Today I'm finishing up my feature of photographer Phillip Spears. Phillip came to faith at the age of 15. He has a BS in Design from Illinois Institute of Technology in 1983. Since then, he's been working as a commercial photographer in Atlanta. He specializes in educational marketing and annual reports. He and his wife, Dr. Dana Spears, have three children, Anna Kate, Maggie, and Benjamin.Make sure you check out his website for some gorgeous images.
LM: Tell me about your "God's Light" series.
PS: I actually stole that term from a guy I used to work with. Photographers are all about light. We are always trying to manufacture or emulate God's light. I wanted to apply this to a particular set of images using light that only happens naturally and atmospherically.

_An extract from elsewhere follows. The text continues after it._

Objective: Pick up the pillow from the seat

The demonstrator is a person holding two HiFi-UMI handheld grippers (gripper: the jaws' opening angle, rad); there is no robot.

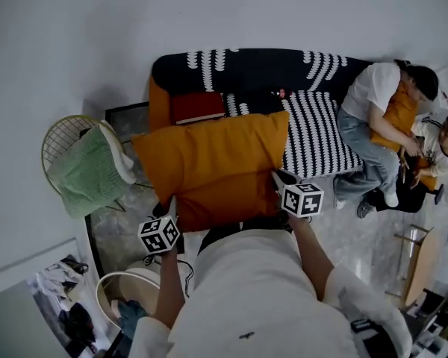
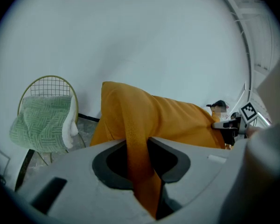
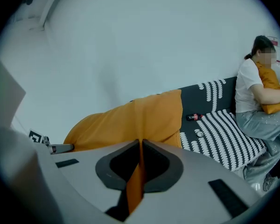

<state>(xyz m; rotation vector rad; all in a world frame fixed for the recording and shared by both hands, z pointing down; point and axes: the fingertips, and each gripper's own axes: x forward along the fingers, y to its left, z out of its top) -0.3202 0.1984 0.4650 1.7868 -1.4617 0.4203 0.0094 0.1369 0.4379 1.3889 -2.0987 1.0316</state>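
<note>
The big orange pillow (image 1: 216, 162) is held up in the air in front of the person with the tongs, just above the near side of the sofa (image 1: 254, 69). The left tongs (image 1: 170, 202) are clenched on the pillow's near left edge. In the left gripper view a thick fold of orange cloth is squeezed between the two jaws. The right tongs (image 1: 278, 176) are clenched on the near right edge. In the right gripper view a thin fold of the same cloth is pinched tight between those jaws. The pillow stretches from one pair of tongs to the other. The sofa is dark with white marks, and its striped seat (image 1: 317, 136) shows to the right of the pillow. A red cushion (image 1: 198, 107) lies behind the pillow. Another person (image 1: 373, 103) sits at the right end of the sofa, hugging an orange cushion (image 1: 399, 110). To the left stands a wire chair (image 1: 60, 136) with a green blanket (image 1: 89, 174) on it.
</note>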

My clouds series on the website is the second incarnation of the "God's Light" series. I want to put together a big series. This will be a much more serious attempt than the first. It'll be my first real foray into fine art photography in years.
I've been shooting thunderstorms for a long time. I love watching a storm, especially when it's over and especially if it's early or late in the day. It's like a symphony and a ballet all at once. The light is changing so fast. Everything is moving.
The clouds series was taken during a storm over about 35 minutes. It was magnificent in beauty and scale. I love being able to watch it happen. God is both infinite and personal, and shooting these storms feels like a personal gift to me. I know the Creator is watching me enjoy it and enjoying me enjoying it.
LM: What has been a highlight of your career?
PS: One highlight was born out of one of the worst times in my life. My wife Dana and I lost our first child, Sarah, when Dana was 4 1/2 months pregnant. I was 30 or 31 years old, and that was my grow-up moment. Even though Sarah was still in utero, we had named her, referred to her as our child, told our Sunday school class about her. When she died, we held her and prayed over her. It was a very difficult time.
Dana's great aunt gave us some money to do a memorial. We didn't know what to do at first. Our church at the time had lots of young children so I did a series of children's portraits--about 40 or 50 shots up close that weren't sophisticated but were very meaningful. I prefer to shoot on location but we did this in a studio we set up at the church. I called it "Children of the Covenant." One Sunday morning, we ran the series as a slide show with a song that the worship minister had written. That night, I did a eulogy for Sarah.
About a year ago, we reproduced the project. The new work is better than the first one. We took some of the same kids we shot earlier and photographed them now as adults. In the slide show we had the younger photos morph into the adult ones. The series hung in the church for four or five months.
I think that first "Children of the Covenant" series was meaningful to the church as a whole, not just to us as a memorial to our child. Producing that series, looking into the eyes of all those little children, being immersed in all that wonderful innocence helped me to heal from the most traumatic thing that has happened in my life.
Though it is not technically the most demanding project I have worked on I think it does what I want all of my work to do. It serves to remind us that we are human, made in the image of God.